Gary Fildes, Director of Kielder Observatory
Gary Fildes, Director of Kielder Observatory

The man whose vision made the North East an internationally lauded centre for astronomy has been recognised by the University.

Gary Fildes is Director of the Kielder Observatory. He received an Honorary Fellowship from the University of Sunderland today (Thursday, 13 July) in recognition of his outstanding contribution to making astronomy and space science accessible to a wider audience.

He said: “It’s an honour to be recognised by my hometown university, and to be in the Stadium of Light makes the occasion even more special for me. I’m not religious, but this is my church where I come to worship every other Saturday!

“The most important part of today for me was seeing all those graduates and their happy faces beaming from the stands.  They’ve worked so hard to get here and now they’re off into the world to do their own thing.

“I think it’s important to understand that the world can be what you want it to be and it starts with change in yourself. That’s why I dedicated my life to science, it revolutionised the way I thought, and I would advise any graduate to keep your chin up and always just do your best in life.”

Gary Fildes caught the astronomy bug age only 9, playing with his older brother’s telescope in the back garden of their home in Grindon, Sunderland, on Christmas Day 1974. This lifelong passion became the driving force behind the eventual creation of the world-renowned Kielder Observatory.

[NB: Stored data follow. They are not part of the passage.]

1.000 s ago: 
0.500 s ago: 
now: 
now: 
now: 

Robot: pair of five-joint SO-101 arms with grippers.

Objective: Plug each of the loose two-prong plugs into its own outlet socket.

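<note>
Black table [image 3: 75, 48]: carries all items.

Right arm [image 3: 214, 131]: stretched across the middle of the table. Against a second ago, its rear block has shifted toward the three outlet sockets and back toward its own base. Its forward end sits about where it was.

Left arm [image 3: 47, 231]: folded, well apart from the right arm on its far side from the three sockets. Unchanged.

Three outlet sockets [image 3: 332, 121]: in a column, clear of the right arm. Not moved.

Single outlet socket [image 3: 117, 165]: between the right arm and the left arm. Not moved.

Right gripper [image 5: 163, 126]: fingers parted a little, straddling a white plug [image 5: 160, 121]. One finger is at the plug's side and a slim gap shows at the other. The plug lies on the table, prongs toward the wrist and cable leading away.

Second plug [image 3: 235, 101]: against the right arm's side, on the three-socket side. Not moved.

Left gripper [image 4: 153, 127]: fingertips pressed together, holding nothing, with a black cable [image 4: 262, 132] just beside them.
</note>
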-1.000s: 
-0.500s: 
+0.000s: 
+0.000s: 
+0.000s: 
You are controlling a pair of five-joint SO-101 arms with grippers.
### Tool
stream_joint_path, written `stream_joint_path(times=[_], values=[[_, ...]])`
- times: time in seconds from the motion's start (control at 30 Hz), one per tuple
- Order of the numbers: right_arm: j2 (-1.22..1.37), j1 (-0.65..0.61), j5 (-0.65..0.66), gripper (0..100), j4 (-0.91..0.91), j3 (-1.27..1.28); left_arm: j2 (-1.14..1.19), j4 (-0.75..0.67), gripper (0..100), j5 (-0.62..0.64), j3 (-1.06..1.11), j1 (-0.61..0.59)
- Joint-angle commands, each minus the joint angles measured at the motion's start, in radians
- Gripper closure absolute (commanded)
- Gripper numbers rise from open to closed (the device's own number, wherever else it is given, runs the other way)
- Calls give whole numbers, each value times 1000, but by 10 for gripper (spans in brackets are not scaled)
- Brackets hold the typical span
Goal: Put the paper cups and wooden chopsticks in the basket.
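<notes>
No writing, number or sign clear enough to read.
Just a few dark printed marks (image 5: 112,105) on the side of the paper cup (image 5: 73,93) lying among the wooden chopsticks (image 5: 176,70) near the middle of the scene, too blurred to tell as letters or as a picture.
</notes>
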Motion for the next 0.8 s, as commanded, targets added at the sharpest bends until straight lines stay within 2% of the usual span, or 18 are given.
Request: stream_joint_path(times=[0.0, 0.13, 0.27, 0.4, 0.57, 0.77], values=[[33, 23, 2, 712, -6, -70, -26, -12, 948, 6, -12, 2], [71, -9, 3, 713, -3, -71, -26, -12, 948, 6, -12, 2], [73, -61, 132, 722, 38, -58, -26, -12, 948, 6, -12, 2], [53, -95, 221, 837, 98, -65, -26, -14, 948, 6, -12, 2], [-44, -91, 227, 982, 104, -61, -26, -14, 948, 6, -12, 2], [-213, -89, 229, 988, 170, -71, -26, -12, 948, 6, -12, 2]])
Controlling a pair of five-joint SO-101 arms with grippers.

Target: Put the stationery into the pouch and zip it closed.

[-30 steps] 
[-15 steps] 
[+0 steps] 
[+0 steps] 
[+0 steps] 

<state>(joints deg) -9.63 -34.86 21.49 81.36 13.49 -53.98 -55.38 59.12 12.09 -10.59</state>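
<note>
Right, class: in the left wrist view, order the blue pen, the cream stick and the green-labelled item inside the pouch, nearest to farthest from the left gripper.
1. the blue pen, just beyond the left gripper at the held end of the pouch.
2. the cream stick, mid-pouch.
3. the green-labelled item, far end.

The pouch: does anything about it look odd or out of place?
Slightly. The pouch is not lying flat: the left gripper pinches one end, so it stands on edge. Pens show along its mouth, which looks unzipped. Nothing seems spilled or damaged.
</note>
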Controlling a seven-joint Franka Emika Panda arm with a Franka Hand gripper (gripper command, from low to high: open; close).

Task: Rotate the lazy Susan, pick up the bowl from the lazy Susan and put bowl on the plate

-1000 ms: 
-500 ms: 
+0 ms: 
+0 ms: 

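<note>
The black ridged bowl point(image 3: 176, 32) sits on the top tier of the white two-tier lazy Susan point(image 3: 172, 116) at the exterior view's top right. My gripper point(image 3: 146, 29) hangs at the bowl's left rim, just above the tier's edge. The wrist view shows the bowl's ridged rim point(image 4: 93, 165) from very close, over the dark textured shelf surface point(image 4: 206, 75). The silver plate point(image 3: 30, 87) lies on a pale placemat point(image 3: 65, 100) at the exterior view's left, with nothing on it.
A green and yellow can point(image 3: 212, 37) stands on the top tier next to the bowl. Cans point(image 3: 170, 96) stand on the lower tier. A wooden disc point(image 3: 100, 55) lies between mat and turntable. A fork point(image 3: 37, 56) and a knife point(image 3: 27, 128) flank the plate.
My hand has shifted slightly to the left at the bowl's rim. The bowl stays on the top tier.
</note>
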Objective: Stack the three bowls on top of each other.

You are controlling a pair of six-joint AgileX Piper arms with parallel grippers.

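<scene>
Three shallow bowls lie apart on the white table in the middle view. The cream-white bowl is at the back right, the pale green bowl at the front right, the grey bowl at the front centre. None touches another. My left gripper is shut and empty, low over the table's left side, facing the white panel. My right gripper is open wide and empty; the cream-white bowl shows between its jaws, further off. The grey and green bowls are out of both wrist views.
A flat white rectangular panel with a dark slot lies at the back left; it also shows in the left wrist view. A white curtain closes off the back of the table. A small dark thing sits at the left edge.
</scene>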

Gary went on to bring up his family, and turned to a more practical career, bricklaying, but he never lost his passion for the stars, and in 2002 joined the SAS – the Sunderland Astronomy Society. Armed with enthusiasm and practical skills, and their motto “Who Stares Win” they built a small observatory in the Washington Wetlands Centre. 

Almost immediately, spurred on by the enthusiasm of Kielder Forest park authorities, Gary began fundraising for a new observatory. His dream was realised in 2008, and now Kielder Observatory welcomes thousands of visitors a year to our region.

Kielder Observatory welcomes over 20,000 visitors per year, making it one of Northumberland’s top tourist attractions.

The University of Sunderland’s Graduation Ceremonies are estimated to bring £1 million annually to the region and are attended by over 11,000 students, family, friends and supporters.